Many teams either skip validation entirely or let framework models leak through the whole system. The lesson needs to show that there is a narrower, more durable middle path.

  • If raw dicts become core dataclasses directly, bad data may explode much later than it should.
  • If Pydantic models are passed everywhere, framework semantics start replacing domain semantics.
  • If derived fields and serialization rules are not centralized at the edge, the same invariants get reimplemented repeatedly.

Core question
How do you use Pydantic v2 only at the edges as smart constructors — enforcing runtime invariants, providing stable serialization, and computing derived fields — while keeping the core domain as plain frozen dataclasses for maximum performance and purity?

This lesson introduces Pydantic as an edge-only construction tool:

  • validate and normalize raw input once
  • compute derived fields where the boundary information still exists
  • convert to plain domain values before business logic and hot paths begin

The motivating raw-JSON example matters because it shows the whole failure chain: silent acceptance now, expensive confusion later.

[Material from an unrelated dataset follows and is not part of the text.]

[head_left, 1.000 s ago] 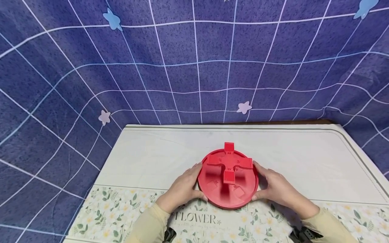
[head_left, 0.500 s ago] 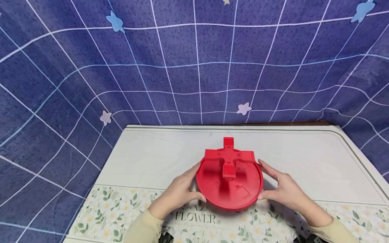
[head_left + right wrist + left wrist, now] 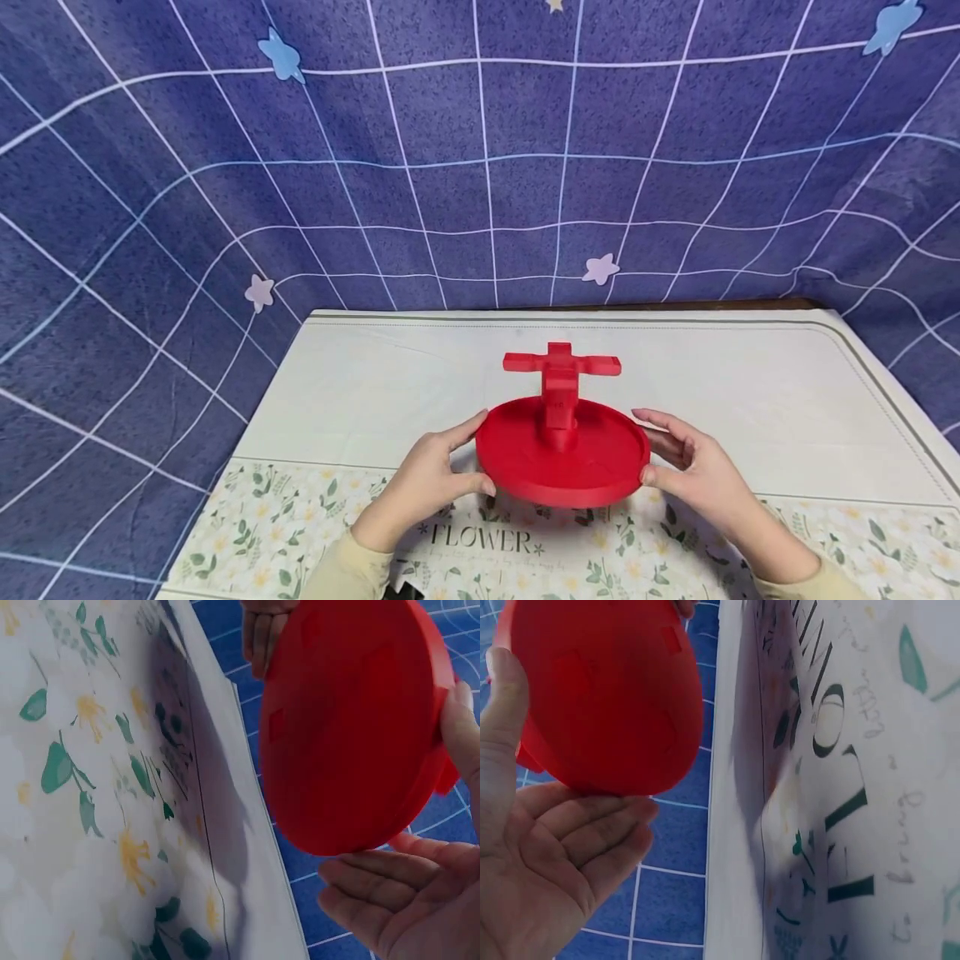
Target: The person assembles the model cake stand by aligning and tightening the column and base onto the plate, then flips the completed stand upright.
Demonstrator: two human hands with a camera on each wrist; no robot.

The naïve pattern everyone writes first:

# BEFORE – raw dict → core dataclass, silent garbage
chunk = make_chunk(**raw_json)   # accepts missing fields, wrong types, NaN embedding
serialized = json.dumps(asdict(chunk))   # order-unstable, no version, no validation on read

This is the boundary leak to catch early.

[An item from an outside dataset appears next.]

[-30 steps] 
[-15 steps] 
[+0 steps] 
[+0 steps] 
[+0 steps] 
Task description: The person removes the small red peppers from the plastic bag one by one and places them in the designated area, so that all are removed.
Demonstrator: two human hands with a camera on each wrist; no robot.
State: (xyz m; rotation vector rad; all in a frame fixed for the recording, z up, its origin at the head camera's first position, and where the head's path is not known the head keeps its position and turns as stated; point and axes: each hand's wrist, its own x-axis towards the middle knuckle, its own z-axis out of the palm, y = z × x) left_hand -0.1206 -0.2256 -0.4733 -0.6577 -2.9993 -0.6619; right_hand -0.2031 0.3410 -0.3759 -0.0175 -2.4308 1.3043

The production pattern keeps runtime validation at the edge, then crosses into pure domain values quickly so the rest of the system stays predictable and fast.

# AFTER – safe at edge, pure in core
validated = ChunkModel.model_validate(raw_json)   # clear ValidationError early
core_chunk = to_core_chunk(validated)             # → frozen dataclass, zero runtime cost inside pipeline
serialized = validated.model_dump_json(by_alias=True)  # stable, versioned, reproducible

That one-time validation boundary is the key design idea this lesson should lock in.

Use this when you have debugged bad input too late and want strong runtime validation without dragging framework models through the core.

Outcome 1. Every raw JSON/dict → validated Pydantic model → core frozen ADT. 2. Runtime invariants enforced exactly once at the edge. 3. Stable, versioned, round-trippable serialization forever.

Tiny Non-Domain Example – Production Config Loading

class ProdConfigModel(BaseModel):
    model_config = ConfigDict(extra="forbid", frozen=True, populate_by_name=True)

    port: int = Field(ge=1, le=65535)
    host: str = Field(pattern=r"^[a-z0-9.-]+$")
    timeout_ms: int = Field(gt=0)
    debug: bool = False

    @model_validator(mode="after")
    def _no_localhost(self) -> "ProdConfigModel":
        if self.host in {"localhost", "127.0.0.1", "::1"}:
            raise ValueError("localhost disallowed in prod")
        return self

    @computed_field
    def timeout_seconds(self) -> float:
        return self.timeout_ms / 1000.0

# Usage
config_model = ProdConfigModel.model_validate(raw_dict)   # raises clear error if bad
core_config = CoreConfig(
    port=config_model.port,
    host=config_model.host,
    timeout_seconds=config_model.timeout_seconds,
    debug=config_model.debug,
)

All checks in one place, derived field free, core stays plain frozen dataclass.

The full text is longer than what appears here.